__WHAT NEEDS TO BE DONE__
Output an exact reproduction of the data.

__EXERCISE MATERIALS__

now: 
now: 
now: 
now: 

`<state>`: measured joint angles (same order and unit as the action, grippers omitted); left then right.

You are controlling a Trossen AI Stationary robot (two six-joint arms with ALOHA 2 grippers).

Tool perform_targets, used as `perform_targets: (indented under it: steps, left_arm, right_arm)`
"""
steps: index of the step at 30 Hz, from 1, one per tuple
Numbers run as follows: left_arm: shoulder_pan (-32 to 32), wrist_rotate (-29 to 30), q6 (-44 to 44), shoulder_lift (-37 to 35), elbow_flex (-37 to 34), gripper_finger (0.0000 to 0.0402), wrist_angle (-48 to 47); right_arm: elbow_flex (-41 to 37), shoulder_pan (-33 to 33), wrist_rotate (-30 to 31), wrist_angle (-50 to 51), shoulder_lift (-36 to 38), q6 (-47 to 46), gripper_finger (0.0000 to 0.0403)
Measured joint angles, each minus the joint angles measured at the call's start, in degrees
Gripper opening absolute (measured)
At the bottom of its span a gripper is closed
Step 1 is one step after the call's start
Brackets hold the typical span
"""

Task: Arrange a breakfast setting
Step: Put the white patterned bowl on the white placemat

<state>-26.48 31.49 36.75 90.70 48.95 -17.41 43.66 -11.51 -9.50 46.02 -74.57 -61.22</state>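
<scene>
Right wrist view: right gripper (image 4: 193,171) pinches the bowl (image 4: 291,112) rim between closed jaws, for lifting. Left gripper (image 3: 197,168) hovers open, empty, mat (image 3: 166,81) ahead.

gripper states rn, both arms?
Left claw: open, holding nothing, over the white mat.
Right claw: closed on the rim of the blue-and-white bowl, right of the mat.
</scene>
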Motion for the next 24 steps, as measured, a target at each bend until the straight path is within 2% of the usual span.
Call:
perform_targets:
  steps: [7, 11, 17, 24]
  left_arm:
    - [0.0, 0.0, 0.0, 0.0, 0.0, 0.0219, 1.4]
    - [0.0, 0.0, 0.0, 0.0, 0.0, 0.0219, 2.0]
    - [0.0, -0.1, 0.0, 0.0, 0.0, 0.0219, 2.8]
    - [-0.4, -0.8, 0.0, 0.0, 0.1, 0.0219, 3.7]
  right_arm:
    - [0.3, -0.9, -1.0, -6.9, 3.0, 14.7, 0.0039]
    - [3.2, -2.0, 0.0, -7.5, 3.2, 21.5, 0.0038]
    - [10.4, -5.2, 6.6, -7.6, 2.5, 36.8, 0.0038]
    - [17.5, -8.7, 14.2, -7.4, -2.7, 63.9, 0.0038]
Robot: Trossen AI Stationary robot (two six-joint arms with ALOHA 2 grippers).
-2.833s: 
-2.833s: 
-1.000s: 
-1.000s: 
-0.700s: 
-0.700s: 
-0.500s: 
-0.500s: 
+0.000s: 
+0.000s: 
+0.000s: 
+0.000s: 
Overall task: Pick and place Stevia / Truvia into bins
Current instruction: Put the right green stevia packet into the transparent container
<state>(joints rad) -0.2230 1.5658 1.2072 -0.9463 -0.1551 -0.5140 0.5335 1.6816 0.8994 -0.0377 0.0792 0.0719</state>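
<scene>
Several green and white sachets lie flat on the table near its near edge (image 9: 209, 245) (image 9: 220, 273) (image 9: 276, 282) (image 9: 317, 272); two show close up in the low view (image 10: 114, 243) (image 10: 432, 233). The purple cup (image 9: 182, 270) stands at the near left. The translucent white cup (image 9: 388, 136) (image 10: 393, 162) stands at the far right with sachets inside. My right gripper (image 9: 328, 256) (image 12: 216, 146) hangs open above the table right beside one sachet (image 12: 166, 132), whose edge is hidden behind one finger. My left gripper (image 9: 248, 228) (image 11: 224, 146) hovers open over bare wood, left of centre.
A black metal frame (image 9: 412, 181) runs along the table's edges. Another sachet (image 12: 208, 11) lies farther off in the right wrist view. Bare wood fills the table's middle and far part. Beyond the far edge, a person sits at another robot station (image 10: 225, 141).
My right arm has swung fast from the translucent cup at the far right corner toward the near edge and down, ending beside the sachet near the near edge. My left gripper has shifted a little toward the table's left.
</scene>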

__REPLY TO THE EXERCISE__
now: 
now: 
now: 
now: 

`<state>`: measured joint angles (same order and unit as the action, grippers omitted); left then right.

You are controlling a Trossen AI Stationary robot (two six-joint arms with ALOHA 2 grippers).

Tool perform_targets, used as `perform_targets: (indented under it: steps, left_arm, right_arm)`
"""
steps: index of the step at 30 Hz, from 1, one per tuple
Numbers run as follows: left_arm: shoulder_pan (-32 to 32), wrist_rotate (-29 to 30), q6 (-44 to 44), shoulder_lift (-37 to 35), elbow_flex (-37 to 34), gripper_finger (0.0000 to 0.0402), wrist_angle (-48 to 47); right_arm: elbow_flex (-41 to 37), shoulder_pan (-33 to 33), wrist_rotate (-30 to 31), wrist_angle (-50 to 51), shoulder_lift (-36 to 38), q6 (-47 to 46), gripper_finger (0.0000 to 0.0403)
Measured joint angles, each minus the joint angles measured at the call's start, in degrees
Gripper opening absolute (measured)
At the bottom of its span a gripper is closed
Step 1 is one step after the call's start
Brackets hold the typical span
"""

Task: Arrange a breakfast setting
Step: Put the white patterned bowl on the white placemat

<state>-26.48 31.49 36.75 90.70 48.95 -17.41 43.66 -11.51 -9.50 46.02 -74.57 -61.22</state>
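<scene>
Right wrist view: right gripper (image 4: 193,171) pinches the bowl (image 4: 291,112) rim between closed jaws, for lifting. Left gripper (image 3: 197,168) hovers open, empty, mat (image 3: 166,81) ahead.

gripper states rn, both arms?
Left claw: open, holding nothing, over the white mat.
Right claw: closed on the rim of the blue-and-white bowl, right of the mat.
</scene>
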Motion for the next 24 steps, as measured, a target at each bend until the straight path is within 2% of the usual span.
Call:
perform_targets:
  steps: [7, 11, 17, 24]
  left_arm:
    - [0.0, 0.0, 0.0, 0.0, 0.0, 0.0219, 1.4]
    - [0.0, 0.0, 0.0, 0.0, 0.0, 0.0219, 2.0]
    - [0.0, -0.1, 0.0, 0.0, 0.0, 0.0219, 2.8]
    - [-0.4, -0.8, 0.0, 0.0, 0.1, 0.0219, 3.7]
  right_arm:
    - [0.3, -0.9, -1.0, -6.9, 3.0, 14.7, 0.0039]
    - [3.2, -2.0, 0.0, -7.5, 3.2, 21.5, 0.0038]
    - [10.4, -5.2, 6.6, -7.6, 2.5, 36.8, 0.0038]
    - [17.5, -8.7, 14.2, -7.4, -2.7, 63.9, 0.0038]
Robot: Trossen AI Stationary robot (two six-joint arms with ALOHA 2 grippers).
-2.833s: 
-2.833s: 
-1.000s: 
-1.000s: 
-0.700s: 
-0.700s: 
-0.500s: 
-0.500s: 
+0.000s: 
+0.000s: 
+0.000s: 
+0.000s: 
Overall task: Pick and place Stevia / Truvia into bins
Current instruction: Put the right green stevia packet into the transparent container
<state>(joints rad) -0.2230 1.5658 1.2072 -0.9463 -0.1551 -0.5140 0.5335 1.6816 0.8994 -0.0377 0.0792 0.0719</state>
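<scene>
Several green and white sachets lie flat on the table near its near edge (image 9: 209, 245) (image 9: 220, 273) (image 9: 276, 282) (image 9: 317, 272); two show close up in the low view (image 10: 114, 243) (image 10: 432, 233). The purple cup (image 9: 182, 270) stands at the near left. The translucent white cup (image 9: 388, 136) (image 10: 393, 162) stands at the far right with sachets inside. My right gripper (image 9: 328, 256) (image 12: 216, 146) hangs open above the table right beside one sachet (image 12: 166, 132), whose edge is hidden behind one finger. My left gripper (image 9: 248, 228) (image 11: 224, 146) hovers open over bare wood, left of centre.
A black metal frame (image 9: 412, 181) runs along the table's edges. Another sachet (image 12: 208, 11) lies farther off in the right wrist view. Bare wood fills the table's middle and far part. Beyond the far edge, a person sits at another robot station (image 10: 225, 141).
My right arm has swung fast from the translucent cup at the far right corner toward the near edge and down, ending beside the sachet near the near edge. My left gripper has shifted a little toward the table's left.
</scene>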

For this exercise, nothing further remains to be done.